Assignment: Every record must be reproduced exactly. Leave none out.

Supplied material:
********

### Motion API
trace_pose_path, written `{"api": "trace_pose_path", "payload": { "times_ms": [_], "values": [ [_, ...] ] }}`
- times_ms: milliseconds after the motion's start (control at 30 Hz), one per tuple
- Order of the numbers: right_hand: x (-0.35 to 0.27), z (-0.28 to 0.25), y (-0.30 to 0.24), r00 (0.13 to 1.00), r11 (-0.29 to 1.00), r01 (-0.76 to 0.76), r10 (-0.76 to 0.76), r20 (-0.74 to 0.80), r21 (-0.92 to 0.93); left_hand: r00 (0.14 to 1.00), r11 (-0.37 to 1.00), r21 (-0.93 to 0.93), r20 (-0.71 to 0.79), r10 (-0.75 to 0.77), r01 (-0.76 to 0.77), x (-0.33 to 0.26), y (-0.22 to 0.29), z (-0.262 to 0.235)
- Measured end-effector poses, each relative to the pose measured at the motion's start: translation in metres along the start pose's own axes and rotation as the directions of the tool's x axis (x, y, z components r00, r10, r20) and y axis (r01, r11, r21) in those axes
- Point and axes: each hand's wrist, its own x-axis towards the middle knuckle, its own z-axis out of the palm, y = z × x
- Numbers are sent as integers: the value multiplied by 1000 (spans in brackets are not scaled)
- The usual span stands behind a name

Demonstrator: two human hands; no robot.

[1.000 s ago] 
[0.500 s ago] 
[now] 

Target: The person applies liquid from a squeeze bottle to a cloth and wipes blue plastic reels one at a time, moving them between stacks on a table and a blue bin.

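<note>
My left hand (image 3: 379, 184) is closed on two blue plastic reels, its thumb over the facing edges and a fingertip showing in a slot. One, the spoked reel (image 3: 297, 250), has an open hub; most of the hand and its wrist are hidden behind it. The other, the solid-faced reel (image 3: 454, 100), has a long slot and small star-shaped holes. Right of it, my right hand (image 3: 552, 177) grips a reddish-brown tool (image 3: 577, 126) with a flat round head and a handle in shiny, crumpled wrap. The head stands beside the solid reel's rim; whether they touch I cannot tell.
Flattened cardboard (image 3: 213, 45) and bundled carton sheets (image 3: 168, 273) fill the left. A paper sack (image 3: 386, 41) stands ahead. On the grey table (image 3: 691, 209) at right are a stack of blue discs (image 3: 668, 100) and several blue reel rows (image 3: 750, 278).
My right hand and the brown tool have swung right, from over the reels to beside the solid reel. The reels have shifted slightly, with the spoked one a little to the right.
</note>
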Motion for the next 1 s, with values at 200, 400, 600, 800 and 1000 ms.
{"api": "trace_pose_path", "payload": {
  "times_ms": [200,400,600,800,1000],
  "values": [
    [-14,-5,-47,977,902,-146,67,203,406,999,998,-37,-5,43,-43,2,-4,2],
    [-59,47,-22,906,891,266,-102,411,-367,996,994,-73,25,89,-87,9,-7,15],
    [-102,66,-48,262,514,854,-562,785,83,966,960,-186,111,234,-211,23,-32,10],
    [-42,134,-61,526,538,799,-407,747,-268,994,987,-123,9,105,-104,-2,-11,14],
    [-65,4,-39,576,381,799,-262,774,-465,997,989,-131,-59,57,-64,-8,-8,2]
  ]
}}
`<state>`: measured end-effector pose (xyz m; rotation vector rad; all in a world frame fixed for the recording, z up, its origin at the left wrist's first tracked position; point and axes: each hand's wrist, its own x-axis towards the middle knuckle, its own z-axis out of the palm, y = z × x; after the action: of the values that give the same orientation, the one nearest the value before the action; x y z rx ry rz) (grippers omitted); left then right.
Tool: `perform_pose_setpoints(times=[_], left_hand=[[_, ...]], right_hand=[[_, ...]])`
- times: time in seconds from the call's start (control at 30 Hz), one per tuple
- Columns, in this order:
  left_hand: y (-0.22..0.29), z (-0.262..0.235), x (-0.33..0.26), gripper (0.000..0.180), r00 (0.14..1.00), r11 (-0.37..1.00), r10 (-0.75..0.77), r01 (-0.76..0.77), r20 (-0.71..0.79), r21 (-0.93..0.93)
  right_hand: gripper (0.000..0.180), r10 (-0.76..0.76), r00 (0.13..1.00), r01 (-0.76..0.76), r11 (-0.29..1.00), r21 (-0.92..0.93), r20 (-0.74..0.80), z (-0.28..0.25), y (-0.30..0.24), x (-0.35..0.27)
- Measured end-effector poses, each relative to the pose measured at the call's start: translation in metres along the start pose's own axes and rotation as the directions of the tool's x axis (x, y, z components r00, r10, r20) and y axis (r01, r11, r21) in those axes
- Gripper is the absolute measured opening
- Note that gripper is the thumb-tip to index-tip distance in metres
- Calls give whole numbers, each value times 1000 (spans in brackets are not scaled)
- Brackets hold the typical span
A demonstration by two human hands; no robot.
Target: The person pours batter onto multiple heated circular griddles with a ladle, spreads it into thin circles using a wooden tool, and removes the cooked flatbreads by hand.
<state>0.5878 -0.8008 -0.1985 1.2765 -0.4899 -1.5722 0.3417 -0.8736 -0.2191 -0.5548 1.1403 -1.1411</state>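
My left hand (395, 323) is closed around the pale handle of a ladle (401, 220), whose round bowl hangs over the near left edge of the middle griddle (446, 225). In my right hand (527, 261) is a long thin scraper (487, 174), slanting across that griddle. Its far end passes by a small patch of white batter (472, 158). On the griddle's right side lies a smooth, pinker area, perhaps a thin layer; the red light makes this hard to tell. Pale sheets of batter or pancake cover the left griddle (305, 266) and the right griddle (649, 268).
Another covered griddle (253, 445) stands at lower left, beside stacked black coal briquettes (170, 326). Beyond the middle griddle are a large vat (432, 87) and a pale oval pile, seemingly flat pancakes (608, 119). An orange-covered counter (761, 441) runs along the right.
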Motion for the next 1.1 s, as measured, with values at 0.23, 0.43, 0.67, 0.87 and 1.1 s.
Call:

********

Response:
### Motion API
trace_pose_path, written `{"api": "trace_pose_path", "payload": { "times_ms": [_], "values": [ [_, ...] ] }}`
- times_ms: milliseconds after the motion's start (control at 30 Hz), one per tuple
- Order of the numbers: right_hand: x (-0.35 to 0.27), z (-0.28 to 0.25), y (-0.30 to 0.24), r00 (0.13 to 1.00), r11 (-0.29 to 1.00), r01 (-0.76 to 0.76), r10 (-0.76 to 0.76), r20 (-0.74 to 0.80), r21 (-0.92 to 0.93); left_hand: r00 (0.14 to 1.00), r11 (-0.37 to 1.00), r21 (-0.93 to 0.93), r20 (-0.71 to 0.79), r10 (-0.75 to 0.77), r01 (-0.76 to 0.77), x (-0.33 to 0.26), y (-0.22 to 0.29), z (-0.262 to 0.235)
- Measured end-effector poses, each relative to the pose measured at the motion's start: translation in metres along the start pose's own axes and rotation as the directions of the tool's x axis (x, y, z components r00, r10, r20) and y axis (r01, r11, r21) in those axes
- Point and axes: each hand's wrist, its own x-axis towards the middle knuckle, its own z-axis out of the palm, y = z × x
- Numbers are sent as integers: the value multiplied by 1000 (spans in brackets are not scaled)
- The usual span stands behind a name

Demonstrator: two human hands; no robot.

[1.000 s ago] 
[0.500 s ago] 
[now] 

Target: The person applies liquid from a squeeze bottle to a cloth and wipes blue plastic reels one at a time, moving them between stacks on a table and a blue bin.

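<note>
My left hand (image 3: 379, 184) is closed on two blue plastic reels, its thumb over the facing edges and a fingertip showing in a slot. One, the spoked reel (image 3: 297, 250), has an open hub; most of the hand and its wrist are hidden behind it. The other, the solid-faced reel (image 3: 454, 100), has a long slot and small star-shaped holes. Right of it, my right hand (image 3: 552, 177) grips a reddish-brown tool (image 3: 577, 126) with a flat round head and a handle in shiny, crumpled wrap. The head stands beside the solid reel's rim; whether they touch I cannot tell.
Flattened cardboard (image 3: 213, 45) and bundled carton sheets (image 3: 168, 273) fill the left. A paper sack (image 3: 386, 41) stands ahead. On the grey table (image 3: 691, 209) at right are a stack of blue discs (image 3: 668, 100) and several blue reel rows (image 3: 750, 278).
My right hand and the brown tool have swung right, from over the reels to beside the solid reel. The reels have shifted slightly, with the spoked one a little to the right.
</note>
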Motion for the next 1 s, with values at 200, 400, 600, 800 and 1000 ms.
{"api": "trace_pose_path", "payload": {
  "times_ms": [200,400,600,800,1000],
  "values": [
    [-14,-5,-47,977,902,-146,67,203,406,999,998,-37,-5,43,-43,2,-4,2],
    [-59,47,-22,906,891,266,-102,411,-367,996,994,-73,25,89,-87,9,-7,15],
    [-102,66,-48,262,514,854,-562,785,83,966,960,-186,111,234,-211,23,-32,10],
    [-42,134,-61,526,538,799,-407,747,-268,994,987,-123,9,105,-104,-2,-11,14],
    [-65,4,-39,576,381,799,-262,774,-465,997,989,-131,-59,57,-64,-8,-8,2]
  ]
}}
`<state>`: measured end-effector pose (xyz m; rotation vector rad; all in a world frame fixed for the recording, z up, its origin at the left wrist's first tracked position; point and axes: each hand's wrist, its own x-axis towards the middle knuckle, its own z-axis out of the palm, y = z × x; after the action: of the values that give the same orientation, the one nearest the value before the action; x y z rx ry rz) (grippers omitted); left then right.
Tool: `perform_pose_setpoints(times=[_], left_hand=[[_, ...]], right_hand=[[_, ...]])`
- times: time in seconds from the call's start (control at 30 Hz), one per tuple
- Columns, in this order:
  left_hand: y (-0.22..0.29), z (-0.262..0.235), x (-0.33..0.26), gripper (0.000..0.180), r00 (0.14..1.00), r11 (-0.37..1.00), r10 (-0.75..0.77), r01 (-0.76..0.77), r20 (-0.71..0.79), r21 (-0.93..0.93)
  right_hand: gripper (0.000..0.180), r10 (-0.76..0.76), r00 (0.13..1.00), r01 (-0.76..0.76), r11 (-0.29..1.00), r21 (-0.92..0.93), r20 (-0.74..0.80), z (-0.28..0.25), y (-0.30..0.24), x (-0.35..0.27)
- Measured end-effector poses, each relative to the pose measured at the call's start: translation in metres along the start pose's own axes and rotation as the directions of the tool's x axis (x, y, z components r00, r10, r20) and y axis (r01, r11, r21) in those axes
- Gripper is the absolute measured opening
- Note that gripper is the thumb-tip to index-tip distance in metres
- Calls give whole numbers, each value times 1000 (spans in brackets are not scaled)
- Brackets hold the typical span
A demonstration by two human hands; no robot.
Target: The person pours batter onto multiple heated circular griddles with a ladle, spreads it into thin circles using a wooden tool, and removes the cooked flatbreads by hand.
<state>0.5878 -0.8008 -0.1985 1.2765 -0.4899 -1.5722 0.3417 -0.8736 -0.2191 -0.5548 1.1403 -1.1411</state>
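My left hand (395, 323) is closed around the pale handle of a ladle (401, 220), whose round bowl hangs over the near left edge of the middle griddle (446, 225). In my right hand (527, 261) is a long thin scraper (487, 174), slanting across that griddle. Its far end passes by a small patch of white batter (472, 158). On the griddle's right side lies a smooth, pinker area, perhaps a thin layer; the red light makes this hard to tell. Pale sheets of batter or pancake cover the left griddle (305, 266) and the right griddle (649, 268).
Another covered griddle (253, 445) stands at lower left, beside stacked black coal briquettes (170, 326). Beyond the middle griddle are a large vat (432, 87) and a pale oval pile, seemingly flat pancakes (608, 119). An orange-covered counter (761, 441) runs along the right.
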Motion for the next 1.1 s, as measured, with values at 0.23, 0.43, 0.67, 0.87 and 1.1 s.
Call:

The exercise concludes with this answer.